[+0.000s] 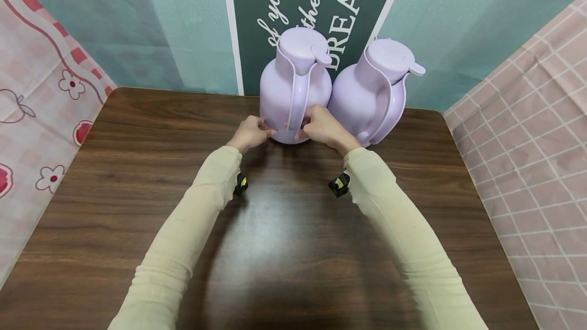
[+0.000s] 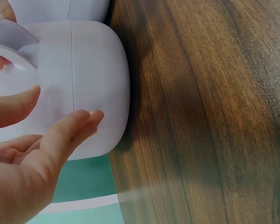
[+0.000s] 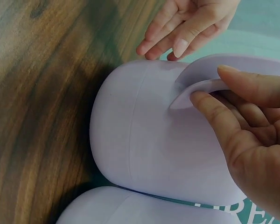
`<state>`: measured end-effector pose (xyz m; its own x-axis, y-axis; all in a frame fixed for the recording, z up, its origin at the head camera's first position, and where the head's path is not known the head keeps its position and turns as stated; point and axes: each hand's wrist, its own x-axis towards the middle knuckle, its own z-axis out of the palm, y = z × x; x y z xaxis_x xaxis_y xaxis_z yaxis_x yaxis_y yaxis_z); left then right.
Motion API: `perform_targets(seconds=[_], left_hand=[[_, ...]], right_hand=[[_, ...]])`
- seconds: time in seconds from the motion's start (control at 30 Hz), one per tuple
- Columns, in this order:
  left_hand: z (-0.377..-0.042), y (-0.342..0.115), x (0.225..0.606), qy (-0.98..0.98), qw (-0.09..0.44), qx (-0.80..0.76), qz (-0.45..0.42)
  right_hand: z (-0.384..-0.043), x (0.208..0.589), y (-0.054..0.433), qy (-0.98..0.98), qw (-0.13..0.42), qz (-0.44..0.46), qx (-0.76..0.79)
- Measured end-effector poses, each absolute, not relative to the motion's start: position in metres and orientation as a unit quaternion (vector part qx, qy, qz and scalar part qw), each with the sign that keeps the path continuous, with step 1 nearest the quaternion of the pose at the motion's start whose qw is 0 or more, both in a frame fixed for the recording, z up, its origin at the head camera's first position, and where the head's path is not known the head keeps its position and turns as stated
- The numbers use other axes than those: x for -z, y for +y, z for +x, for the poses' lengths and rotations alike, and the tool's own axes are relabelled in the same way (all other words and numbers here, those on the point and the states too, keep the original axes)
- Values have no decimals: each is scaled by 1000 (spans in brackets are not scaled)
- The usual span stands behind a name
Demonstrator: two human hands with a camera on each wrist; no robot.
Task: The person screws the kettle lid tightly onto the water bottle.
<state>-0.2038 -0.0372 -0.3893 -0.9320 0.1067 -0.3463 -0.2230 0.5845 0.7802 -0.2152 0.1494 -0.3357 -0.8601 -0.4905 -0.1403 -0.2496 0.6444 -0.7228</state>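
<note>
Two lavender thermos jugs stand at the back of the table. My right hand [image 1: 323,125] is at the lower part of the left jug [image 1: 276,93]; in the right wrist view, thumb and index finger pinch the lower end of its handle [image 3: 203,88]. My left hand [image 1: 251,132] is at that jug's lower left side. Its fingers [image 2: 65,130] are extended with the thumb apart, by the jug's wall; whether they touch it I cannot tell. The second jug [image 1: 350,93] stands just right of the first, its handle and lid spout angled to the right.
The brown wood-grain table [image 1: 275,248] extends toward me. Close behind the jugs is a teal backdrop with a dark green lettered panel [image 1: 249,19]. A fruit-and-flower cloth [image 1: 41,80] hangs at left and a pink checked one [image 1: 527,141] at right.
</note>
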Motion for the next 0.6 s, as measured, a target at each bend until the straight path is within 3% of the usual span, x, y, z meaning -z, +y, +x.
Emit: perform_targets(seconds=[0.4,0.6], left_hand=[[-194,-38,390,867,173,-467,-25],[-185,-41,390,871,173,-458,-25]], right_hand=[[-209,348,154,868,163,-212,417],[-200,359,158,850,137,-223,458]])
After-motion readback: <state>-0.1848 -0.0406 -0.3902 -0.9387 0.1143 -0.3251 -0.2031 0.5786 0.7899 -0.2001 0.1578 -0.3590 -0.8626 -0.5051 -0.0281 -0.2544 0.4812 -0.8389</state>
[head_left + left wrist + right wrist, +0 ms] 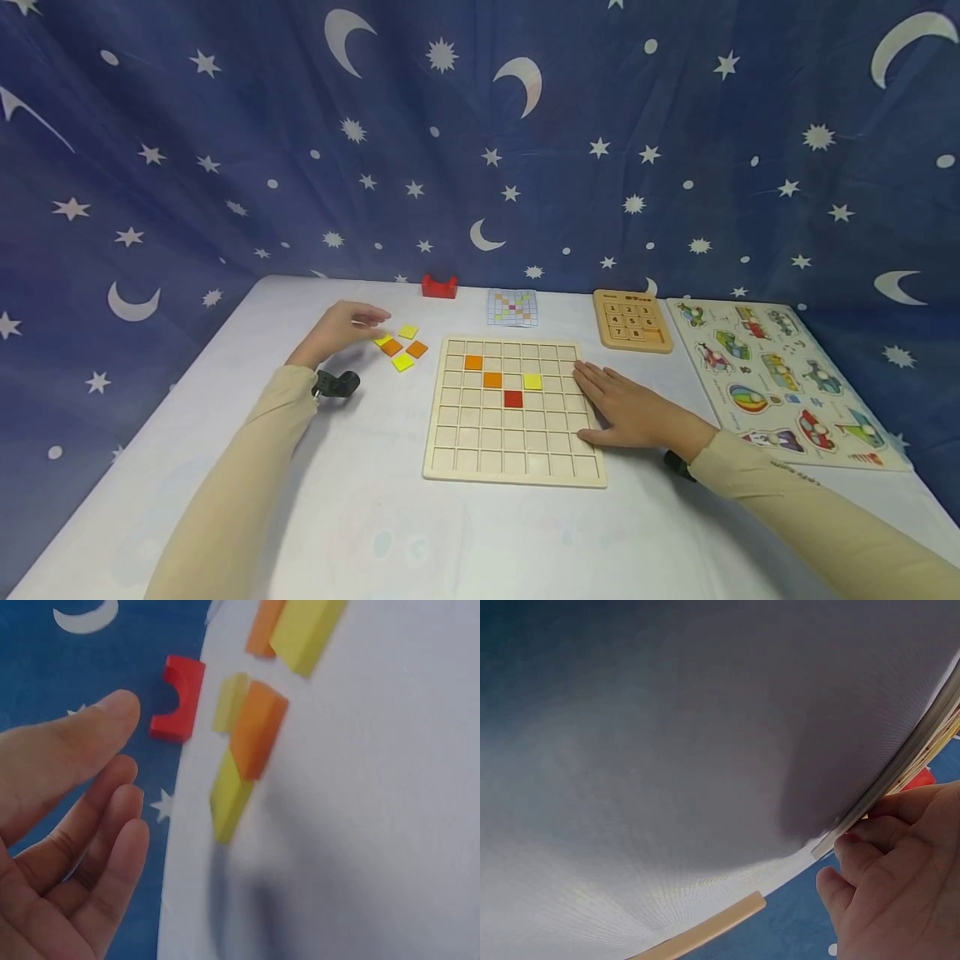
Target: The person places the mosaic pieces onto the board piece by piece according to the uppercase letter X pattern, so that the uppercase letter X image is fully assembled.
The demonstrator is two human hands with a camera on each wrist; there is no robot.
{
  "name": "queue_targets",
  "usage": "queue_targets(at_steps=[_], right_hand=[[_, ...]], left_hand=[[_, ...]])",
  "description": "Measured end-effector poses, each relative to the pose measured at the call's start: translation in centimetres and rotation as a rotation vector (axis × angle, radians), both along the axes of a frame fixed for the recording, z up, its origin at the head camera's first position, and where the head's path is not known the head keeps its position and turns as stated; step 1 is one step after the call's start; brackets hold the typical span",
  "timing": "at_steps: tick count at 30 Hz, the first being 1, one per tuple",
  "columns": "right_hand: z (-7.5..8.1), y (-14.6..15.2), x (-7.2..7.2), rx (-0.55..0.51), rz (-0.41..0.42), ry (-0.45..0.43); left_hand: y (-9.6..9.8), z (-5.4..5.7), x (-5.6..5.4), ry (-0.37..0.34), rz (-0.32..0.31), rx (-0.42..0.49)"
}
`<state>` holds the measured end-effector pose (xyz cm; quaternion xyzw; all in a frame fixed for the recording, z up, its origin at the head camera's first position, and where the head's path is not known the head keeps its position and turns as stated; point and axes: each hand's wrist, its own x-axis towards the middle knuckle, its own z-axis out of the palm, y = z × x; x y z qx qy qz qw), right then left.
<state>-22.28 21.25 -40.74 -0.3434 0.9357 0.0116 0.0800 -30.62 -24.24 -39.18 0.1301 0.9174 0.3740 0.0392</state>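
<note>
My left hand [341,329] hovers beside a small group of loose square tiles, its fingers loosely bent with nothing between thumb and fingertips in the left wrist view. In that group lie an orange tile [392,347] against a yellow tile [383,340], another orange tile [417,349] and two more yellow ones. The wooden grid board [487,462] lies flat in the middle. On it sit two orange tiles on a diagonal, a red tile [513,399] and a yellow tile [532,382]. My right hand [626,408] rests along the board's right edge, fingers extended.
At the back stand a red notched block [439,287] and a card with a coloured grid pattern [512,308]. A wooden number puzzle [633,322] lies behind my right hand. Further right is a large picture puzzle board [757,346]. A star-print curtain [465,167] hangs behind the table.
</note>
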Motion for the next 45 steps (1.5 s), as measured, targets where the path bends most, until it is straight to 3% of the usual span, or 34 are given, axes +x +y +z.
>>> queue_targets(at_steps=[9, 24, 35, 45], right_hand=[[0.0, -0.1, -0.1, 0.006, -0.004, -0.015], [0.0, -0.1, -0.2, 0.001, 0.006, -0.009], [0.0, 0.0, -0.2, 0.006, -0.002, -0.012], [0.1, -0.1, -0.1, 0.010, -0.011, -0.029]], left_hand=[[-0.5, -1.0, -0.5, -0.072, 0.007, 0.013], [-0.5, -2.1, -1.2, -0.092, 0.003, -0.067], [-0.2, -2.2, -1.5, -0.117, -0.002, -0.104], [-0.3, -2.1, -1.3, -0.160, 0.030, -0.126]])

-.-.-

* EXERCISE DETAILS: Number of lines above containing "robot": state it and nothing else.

* FINAL ANSWER: 2